_Assigned task_
Set down again exactly the lines of the listing below that fall between the line holding "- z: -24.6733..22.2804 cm" and the line holding "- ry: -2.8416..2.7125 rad", inclusive.

=-=-=-=-=

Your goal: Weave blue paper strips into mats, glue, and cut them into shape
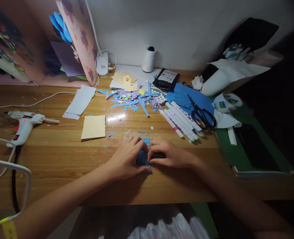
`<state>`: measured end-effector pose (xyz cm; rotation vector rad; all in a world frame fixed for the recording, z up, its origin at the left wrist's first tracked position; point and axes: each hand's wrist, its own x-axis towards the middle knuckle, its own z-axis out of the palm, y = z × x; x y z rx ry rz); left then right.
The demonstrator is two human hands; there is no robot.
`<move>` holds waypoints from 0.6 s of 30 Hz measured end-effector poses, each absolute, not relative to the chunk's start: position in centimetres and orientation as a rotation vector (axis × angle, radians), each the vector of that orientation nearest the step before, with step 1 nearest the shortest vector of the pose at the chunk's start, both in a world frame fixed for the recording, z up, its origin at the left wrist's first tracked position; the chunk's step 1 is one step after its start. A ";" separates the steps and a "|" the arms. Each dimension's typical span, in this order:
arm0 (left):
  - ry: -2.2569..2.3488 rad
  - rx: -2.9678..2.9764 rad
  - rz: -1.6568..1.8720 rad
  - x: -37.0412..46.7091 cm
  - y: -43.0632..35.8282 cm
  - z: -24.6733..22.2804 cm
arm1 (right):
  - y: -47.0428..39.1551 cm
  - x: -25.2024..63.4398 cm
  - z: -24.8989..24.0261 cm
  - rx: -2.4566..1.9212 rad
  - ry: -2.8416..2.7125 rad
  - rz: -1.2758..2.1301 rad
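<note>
A small blue woven paper piece (144,157) lies flat on the wooden desk (122,189), near its front edge, between two bare hands. The left hand (129,156) arches over its left side, thumb and fingers spread in a wide C, touching it. The right hand (163,153) is curled more narrowly at its right edge, thumb and index fingertip close together (whether they pinch a strip, I cannot tell). Both forearms reach in from the lower corners, slanting inward, wrists low over the desk.
</note>
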<state>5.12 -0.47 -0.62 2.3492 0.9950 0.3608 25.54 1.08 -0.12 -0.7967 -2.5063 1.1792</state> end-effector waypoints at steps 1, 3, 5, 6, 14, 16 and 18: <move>0.995 2.349 0.361 5.1 -0.5 -0.6 | 1.1 25.5 -0.1 -0.810 -2.482 1.177; 0.988 2.352 0.358 5.1 -0.5 -0.5 | 1.0 25.4 -0.3 -0.851 -2.410 1.163; 0.982 2.363 0.354 5.1 -0.4 -0.4 | 0.7 25.2 -0.5 -0.898 -2.363 1.149; 0.979 2.372 0.349 5.2 -0.4 -0.4 | 0.5 25.0 -0.6 -0.919 -2.354 1.136; 1.055 2.439 0.288 5.7 -0.7 -0.6 | 0.0 24.5 -0.7 -1.024 -2.279 1.084; 1.059 2.429 0.283 5.8 -0.8 -0.6 | 0.4 24.9 -0.4 -1.036 -2.230 1.229; 1.054 2.416 0.285 5.8 -0.9 -0.5 | 0.6 25.3 -0.1 -1.022 -2.195 1.336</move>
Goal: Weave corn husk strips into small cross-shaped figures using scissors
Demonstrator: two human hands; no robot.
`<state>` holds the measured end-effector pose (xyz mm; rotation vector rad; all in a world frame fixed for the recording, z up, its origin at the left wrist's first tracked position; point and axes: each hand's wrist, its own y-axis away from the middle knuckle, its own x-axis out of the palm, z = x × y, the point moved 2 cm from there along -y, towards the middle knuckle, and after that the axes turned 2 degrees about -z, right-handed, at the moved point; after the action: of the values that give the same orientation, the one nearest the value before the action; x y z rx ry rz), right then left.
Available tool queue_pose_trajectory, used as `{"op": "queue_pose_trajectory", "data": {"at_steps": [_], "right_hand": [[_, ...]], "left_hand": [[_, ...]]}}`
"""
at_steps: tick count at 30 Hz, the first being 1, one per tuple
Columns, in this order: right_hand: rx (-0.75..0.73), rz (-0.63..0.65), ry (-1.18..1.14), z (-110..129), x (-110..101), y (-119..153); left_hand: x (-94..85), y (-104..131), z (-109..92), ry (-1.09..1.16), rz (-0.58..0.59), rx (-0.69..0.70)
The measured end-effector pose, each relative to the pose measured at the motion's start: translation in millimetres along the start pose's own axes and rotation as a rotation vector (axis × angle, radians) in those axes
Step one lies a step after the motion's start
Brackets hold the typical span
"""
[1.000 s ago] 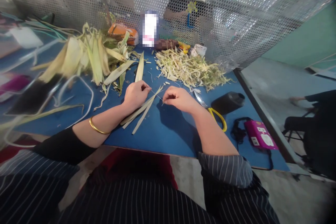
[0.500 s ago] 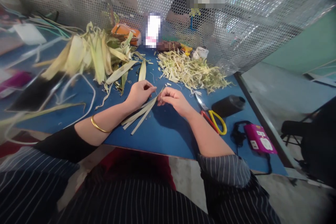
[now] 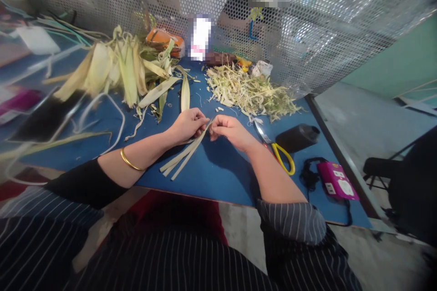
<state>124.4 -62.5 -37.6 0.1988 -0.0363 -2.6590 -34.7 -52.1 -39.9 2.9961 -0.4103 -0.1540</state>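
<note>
At least three husk strips (image 3: pixel 185 161) meet mid-frame, best kept together under a light, steady pinch: the left hand's (image 3: pixel 187 124) grip appears to hold their upper ends; the right hand's (image 3: pixel 232 132) grip is narrow, contents hidden. Toward the frame's right, the table (image 3: pixel 221 182) carries one pair of scissors (image 3: pixel 275 148), one black spool (image 3: pixel 296 138) and one purple box (image 3: pixel 336 178).

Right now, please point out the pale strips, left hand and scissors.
Pale strips (image 3: pixel 191 150): head view, midway along the rightmost strip.
Left hand (image 3: pixel 186 124): head view, back of the hand.
Scissors (image 3: pixel 264 135): head view, metal blades.
</note>
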Motion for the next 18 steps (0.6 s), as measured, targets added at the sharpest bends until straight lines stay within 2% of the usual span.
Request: {"op": "queue_pose_trajectory", "data": {"at_steps": [3,8,18], "right_hand": [[0.025,0.007,0.015,0.8,-0.5,1.0],[-0.050,-0.129,0.054,4.7,-5.9,2.2],[-0.080,-0.235,0.042,3.0,0.8,0.8]], "left_hand": [[-1.4,-0.1,0.4,0.009,0.008,-0.030],[-5.5,0.7,-0.9,0.108,-0.003,-0.093],[-3.4,-0.4,2.0,0.000,0.095,-0.034]]}}
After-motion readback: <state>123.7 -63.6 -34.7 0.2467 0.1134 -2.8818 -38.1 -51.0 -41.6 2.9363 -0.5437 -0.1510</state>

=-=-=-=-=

_Solution_
  - z: -24.6733..22.2804 cm
arm1 (right):
  - y: -47.0428..39.1551 cm
  - x: -25.2024..63.4398 cm
  - z: -24.8989..24.0261 cm
  - rx: -2.4566..1.9212 rad
  - ry: -2.8416..2.7125 rad

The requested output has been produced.